A ROMAN GILT-BRONZE BUST OF A DIOSKOUROS
A ROMAN GILT-BRONZE BUST OF A DIOSKOUROS

CIRCA 1ST-2ND CENTURY A.D.

Details
A ROMAN GILT-BRONZE BUST OF A DIOSKOUROS
CIRCA 1ST-2ND CENTURY A.D.
Recalling portraits of Alexander the Great, his head turned dramatically to his right and angled upward, his long upswept wavy hair arranged in thick unkempt locks, surmounted by a high pilos, depicted with idealized features, his oval face with slightly-parted full lips, the bulging brow merging with the bridge of the long straight nose, slightly downturned at the tip, the wide almond-shaped eyes with thick lids, a portion of his mantle draped over his left shoulder, a tenon preserved at the back for attachment; the letter "D" engraved in the back in retrograde, perhaps indicating that this was part of a set of at least four, lettered serially
5½ in. (14 cm.) high
Provenance
with N. Koutoulakis, Paris and Geneva.
Christos G. Bastis, New York, prior to 1987.

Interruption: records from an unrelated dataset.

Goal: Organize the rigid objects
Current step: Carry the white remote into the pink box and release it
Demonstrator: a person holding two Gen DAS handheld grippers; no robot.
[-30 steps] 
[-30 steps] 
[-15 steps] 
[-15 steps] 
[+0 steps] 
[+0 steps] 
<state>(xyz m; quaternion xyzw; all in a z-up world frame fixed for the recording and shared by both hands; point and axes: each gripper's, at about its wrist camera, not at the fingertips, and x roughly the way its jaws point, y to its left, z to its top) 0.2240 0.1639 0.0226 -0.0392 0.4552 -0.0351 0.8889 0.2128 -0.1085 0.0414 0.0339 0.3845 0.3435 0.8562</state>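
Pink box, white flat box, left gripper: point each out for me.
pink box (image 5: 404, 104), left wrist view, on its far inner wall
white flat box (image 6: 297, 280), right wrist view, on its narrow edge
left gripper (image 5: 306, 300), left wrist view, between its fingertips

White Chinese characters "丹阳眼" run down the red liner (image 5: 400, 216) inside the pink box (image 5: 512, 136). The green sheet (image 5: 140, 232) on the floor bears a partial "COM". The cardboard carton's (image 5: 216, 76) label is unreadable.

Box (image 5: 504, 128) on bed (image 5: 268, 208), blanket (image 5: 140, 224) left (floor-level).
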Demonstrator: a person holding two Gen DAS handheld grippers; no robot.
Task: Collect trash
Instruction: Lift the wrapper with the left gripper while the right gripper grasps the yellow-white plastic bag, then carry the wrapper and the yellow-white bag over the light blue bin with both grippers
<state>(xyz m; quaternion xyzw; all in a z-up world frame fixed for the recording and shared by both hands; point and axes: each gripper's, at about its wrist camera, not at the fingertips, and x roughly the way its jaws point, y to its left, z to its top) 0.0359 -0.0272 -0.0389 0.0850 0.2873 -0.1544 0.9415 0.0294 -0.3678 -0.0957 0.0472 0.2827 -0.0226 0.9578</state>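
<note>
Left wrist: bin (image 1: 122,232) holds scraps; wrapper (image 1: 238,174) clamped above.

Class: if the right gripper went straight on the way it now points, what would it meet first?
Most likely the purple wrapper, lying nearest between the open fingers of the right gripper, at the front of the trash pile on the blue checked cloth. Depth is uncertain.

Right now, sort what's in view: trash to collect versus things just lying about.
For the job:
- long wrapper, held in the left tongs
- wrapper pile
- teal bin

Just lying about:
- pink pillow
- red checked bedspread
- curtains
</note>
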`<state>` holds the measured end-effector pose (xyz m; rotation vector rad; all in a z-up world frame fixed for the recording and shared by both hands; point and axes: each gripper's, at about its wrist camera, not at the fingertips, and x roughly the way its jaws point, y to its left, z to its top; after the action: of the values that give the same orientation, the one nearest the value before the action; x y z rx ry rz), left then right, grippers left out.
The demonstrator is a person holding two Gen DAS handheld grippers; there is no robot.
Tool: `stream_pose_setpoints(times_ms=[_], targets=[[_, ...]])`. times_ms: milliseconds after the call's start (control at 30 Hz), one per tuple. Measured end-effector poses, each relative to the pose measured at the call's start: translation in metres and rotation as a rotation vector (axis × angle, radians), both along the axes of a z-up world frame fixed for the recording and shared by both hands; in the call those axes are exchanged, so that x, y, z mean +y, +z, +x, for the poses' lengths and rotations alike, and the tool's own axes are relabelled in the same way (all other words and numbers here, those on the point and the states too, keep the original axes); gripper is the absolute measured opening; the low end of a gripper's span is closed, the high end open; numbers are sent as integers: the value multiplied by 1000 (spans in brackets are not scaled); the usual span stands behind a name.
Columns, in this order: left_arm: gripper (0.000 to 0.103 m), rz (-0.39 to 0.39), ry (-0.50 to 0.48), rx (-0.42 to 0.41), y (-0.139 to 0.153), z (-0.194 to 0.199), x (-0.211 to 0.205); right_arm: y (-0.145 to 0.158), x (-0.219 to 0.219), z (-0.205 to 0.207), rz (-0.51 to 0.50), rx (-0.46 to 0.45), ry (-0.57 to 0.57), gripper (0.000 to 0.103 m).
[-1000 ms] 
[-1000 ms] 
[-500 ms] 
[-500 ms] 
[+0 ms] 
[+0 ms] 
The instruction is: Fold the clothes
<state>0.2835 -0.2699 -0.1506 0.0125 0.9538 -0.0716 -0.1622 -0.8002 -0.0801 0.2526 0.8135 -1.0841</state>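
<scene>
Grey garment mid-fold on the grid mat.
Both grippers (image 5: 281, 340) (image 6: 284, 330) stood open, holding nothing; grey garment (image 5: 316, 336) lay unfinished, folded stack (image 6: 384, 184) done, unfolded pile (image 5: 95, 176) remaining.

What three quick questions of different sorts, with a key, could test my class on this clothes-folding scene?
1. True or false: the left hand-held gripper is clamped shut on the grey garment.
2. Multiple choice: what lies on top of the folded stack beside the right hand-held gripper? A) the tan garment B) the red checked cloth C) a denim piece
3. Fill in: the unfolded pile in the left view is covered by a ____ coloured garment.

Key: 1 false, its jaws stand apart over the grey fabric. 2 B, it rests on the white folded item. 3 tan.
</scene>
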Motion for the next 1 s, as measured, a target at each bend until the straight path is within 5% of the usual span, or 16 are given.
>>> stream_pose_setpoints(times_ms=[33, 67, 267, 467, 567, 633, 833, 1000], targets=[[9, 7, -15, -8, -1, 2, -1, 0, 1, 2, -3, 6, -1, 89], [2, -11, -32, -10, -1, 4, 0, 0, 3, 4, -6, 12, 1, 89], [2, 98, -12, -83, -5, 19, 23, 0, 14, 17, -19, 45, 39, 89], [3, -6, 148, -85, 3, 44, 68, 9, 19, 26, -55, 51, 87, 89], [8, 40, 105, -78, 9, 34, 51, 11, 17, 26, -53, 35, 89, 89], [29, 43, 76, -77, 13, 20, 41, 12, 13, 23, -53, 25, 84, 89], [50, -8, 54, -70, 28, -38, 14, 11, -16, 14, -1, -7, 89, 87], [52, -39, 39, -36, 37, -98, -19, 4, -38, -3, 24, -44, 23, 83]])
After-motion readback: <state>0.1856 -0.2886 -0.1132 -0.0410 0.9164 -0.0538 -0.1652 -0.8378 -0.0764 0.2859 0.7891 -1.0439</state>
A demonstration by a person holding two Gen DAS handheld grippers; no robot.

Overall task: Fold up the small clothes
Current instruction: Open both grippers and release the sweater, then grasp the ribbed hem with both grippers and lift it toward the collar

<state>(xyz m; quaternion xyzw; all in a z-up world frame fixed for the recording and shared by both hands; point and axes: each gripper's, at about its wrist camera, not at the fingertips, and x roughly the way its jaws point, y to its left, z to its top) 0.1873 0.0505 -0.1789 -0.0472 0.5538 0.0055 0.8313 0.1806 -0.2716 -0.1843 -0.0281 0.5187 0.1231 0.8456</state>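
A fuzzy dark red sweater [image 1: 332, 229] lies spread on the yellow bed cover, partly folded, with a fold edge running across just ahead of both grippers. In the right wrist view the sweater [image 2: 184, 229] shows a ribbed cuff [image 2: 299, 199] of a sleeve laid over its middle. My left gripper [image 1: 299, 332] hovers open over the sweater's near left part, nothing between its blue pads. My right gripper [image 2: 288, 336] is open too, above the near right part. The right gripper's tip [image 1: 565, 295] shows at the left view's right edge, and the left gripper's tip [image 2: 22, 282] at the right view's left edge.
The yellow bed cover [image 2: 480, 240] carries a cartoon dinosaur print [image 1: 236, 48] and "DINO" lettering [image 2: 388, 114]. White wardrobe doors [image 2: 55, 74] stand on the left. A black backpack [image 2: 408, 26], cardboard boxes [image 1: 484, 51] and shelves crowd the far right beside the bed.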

The Christos G. Bastis Collection; Sotheby's, New York, 9 December 1999, lot 128.
Literature
D. von Bothmer, et al., Antiquities from the Collection of Christos G. Bastis, New York, 1987, no. 138.
Exhibited
New York, The Metropolitan Museum of Art, Antiquities from the Collection of Christos G. Bastis, 20 November 1987 - 10 January 1988.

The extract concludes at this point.